> _Problem statement_: Report every line below that holds the word "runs".
= = =
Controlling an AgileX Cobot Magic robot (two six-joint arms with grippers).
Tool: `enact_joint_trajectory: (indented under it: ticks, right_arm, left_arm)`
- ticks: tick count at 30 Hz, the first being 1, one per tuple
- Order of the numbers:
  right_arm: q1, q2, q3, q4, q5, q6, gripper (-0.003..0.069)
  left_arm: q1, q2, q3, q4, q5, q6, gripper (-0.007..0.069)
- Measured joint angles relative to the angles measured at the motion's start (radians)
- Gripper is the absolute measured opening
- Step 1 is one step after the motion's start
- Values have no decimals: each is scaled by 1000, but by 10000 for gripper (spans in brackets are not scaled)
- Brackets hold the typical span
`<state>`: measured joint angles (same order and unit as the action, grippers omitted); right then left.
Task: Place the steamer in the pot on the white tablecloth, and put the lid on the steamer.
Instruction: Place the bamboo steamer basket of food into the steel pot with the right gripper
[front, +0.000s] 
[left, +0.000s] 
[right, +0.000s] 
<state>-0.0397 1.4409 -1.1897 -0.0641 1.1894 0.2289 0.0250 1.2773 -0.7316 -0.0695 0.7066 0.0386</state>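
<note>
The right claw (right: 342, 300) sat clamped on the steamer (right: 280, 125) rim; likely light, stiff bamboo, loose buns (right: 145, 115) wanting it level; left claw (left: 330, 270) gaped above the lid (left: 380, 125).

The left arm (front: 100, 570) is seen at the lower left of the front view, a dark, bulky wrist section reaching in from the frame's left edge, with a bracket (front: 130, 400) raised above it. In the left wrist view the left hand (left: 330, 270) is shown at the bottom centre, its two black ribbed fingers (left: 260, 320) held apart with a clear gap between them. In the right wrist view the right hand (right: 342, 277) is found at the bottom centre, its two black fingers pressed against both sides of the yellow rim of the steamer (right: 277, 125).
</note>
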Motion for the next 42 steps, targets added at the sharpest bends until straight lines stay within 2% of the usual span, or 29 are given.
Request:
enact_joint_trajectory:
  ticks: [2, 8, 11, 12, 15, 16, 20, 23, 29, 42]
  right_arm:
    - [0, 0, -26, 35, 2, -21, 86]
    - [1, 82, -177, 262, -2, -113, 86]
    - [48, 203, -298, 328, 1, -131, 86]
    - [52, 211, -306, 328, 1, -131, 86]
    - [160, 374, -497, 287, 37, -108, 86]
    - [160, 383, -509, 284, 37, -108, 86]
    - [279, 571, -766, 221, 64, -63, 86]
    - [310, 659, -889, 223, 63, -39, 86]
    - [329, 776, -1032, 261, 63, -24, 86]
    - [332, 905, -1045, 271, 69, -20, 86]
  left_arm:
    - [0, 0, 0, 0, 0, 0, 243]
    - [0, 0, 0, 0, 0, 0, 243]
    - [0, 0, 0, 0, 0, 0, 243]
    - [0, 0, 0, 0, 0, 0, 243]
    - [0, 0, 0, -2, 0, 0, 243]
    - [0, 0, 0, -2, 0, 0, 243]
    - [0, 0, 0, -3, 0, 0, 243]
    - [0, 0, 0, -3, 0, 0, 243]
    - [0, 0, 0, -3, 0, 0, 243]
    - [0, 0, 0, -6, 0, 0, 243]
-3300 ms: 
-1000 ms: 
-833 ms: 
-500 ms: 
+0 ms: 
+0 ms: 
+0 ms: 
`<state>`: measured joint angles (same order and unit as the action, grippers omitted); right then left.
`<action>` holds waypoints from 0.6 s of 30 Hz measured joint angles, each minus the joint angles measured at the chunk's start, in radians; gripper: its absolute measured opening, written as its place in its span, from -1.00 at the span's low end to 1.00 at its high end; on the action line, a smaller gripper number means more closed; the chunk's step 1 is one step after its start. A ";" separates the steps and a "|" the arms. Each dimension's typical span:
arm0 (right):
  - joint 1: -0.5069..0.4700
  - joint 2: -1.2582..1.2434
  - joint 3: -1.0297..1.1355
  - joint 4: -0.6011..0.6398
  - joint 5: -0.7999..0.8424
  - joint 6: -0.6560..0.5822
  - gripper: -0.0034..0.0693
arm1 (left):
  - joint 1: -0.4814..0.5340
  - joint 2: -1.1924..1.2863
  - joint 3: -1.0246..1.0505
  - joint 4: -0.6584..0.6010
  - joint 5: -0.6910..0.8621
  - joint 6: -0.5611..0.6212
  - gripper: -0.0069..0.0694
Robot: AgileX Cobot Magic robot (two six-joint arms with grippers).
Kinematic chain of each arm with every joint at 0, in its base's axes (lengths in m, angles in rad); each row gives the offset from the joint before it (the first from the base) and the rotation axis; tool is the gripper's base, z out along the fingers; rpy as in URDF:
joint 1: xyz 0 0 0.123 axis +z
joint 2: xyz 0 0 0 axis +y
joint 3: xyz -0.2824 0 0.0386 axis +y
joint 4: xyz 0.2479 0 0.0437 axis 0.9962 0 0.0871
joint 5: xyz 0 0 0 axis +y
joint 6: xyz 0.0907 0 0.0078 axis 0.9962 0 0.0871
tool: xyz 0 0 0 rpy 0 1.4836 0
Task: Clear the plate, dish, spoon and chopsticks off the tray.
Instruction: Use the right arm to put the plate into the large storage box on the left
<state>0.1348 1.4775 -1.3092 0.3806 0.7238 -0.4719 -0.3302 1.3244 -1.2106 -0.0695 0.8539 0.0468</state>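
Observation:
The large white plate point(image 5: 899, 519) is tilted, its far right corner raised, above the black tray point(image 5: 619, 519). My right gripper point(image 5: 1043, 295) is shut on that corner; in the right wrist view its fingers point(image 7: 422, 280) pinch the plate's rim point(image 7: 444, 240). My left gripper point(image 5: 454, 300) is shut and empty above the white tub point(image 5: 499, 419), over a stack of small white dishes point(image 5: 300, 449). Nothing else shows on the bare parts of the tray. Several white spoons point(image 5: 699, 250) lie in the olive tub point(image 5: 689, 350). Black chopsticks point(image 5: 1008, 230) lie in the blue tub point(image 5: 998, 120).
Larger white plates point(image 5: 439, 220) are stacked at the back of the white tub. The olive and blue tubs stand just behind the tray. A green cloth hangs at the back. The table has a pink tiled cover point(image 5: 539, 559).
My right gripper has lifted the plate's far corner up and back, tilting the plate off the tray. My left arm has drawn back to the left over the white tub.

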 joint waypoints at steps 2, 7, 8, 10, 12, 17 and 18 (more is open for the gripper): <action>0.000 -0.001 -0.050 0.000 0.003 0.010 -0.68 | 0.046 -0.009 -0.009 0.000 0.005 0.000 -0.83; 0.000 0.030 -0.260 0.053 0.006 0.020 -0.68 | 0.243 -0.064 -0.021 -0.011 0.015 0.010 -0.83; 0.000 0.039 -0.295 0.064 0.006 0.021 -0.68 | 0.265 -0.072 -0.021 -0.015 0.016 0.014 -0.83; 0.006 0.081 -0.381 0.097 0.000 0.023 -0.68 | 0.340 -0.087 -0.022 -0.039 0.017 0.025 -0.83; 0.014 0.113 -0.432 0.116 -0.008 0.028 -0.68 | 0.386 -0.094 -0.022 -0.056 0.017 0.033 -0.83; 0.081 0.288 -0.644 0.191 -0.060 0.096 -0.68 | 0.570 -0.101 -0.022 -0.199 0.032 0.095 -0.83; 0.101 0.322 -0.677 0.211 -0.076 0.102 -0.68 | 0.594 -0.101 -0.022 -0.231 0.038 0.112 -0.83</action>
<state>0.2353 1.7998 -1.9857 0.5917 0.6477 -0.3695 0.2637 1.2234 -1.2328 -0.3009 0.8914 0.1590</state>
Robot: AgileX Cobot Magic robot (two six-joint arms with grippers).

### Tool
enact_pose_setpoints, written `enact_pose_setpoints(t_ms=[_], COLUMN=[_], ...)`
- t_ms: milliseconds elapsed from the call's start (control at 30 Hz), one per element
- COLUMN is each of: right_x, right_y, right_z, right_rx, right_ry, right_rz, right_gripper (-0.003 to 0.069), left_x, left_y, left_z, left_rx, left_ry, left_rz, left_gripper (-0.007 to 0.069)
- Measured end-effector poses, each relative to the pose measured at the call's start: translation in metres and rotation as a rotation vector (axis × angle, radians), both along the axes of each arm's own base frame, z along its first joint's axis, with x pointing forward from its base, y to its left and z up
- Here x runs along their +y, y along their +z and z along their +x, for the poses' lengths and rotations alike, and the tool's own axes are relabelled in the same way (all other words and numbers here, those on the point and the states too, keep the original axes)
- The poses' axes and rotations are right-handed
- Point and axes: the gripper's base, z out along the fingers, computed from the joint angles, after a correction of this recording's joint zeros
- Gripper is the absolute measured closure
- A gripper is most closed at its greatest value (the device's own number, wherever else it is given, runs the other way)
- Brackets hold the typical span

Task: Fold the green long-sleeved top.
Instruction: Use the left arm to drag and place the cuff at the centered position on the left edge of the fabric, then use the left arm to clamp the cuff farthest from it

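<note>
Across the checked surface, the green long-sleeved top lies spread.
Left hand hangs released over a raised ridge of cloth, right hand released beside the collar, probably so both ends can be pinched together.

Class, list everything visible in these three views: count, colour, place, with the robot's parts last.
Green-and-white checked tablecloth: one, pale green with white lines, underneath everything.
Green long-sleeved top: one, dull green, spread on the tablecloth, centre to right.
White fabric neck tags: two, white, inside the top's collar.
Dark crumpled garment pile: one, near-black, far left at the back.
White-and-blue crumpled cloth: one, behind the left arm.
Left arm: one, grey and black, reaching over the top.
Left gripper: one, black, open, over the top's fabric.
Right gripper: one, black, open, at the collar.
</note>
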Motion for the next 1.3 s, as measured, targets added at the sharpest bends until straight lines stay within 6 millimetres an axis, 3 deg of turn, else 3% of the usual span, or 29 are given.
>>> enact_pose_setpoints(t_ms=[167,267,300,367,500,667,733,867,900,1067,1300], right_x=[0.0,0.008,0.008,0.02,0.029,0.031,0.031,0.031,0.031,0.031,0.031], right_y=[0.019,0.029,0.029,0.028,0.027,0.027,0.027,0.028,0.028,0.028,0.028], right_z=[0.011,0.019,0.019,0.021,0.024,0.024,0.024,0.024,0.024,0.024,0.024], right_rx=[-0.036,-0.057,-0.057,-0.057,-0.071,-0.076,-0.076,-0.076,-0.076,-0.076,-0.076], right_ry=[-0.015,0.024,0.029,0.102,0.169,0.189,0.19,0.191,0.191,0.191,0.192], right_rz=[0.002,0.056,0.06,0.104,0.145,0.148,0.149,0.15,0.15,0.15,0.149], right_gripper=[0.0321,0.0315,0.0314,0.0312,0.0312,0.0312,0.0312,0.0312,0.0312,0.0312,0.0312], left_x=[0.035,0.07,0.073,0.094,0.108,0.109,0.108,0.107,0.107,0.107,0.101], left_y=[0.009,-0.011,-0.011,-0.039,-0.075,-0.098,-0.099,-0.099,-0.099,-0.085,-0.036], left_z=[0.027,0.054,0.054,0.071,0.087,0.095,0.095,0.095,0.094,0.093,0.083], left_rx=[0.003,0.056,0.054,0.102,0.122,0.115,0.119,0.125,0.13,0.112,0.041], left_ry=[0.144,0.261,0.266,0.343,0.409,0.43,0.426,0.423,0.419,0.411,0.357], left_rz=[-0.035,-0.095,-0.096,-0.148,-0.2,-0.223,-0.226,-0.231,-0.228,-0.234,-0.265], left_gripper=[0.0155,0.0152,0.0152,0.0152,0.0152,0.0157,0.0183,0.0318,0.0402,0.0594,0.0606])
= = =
> _Response for this exercise_:
- Here x runs along their +y, y along their +z and z along their +x, for the poses' lengths and rotations alike, and the tool's own axes are relabelled in the same way (all other words and numbers here, those on the point and the states too, keep the original axes)
- A gripper is most closed at its greatest value (the device's own number, wherever else it is given, runs the other way)

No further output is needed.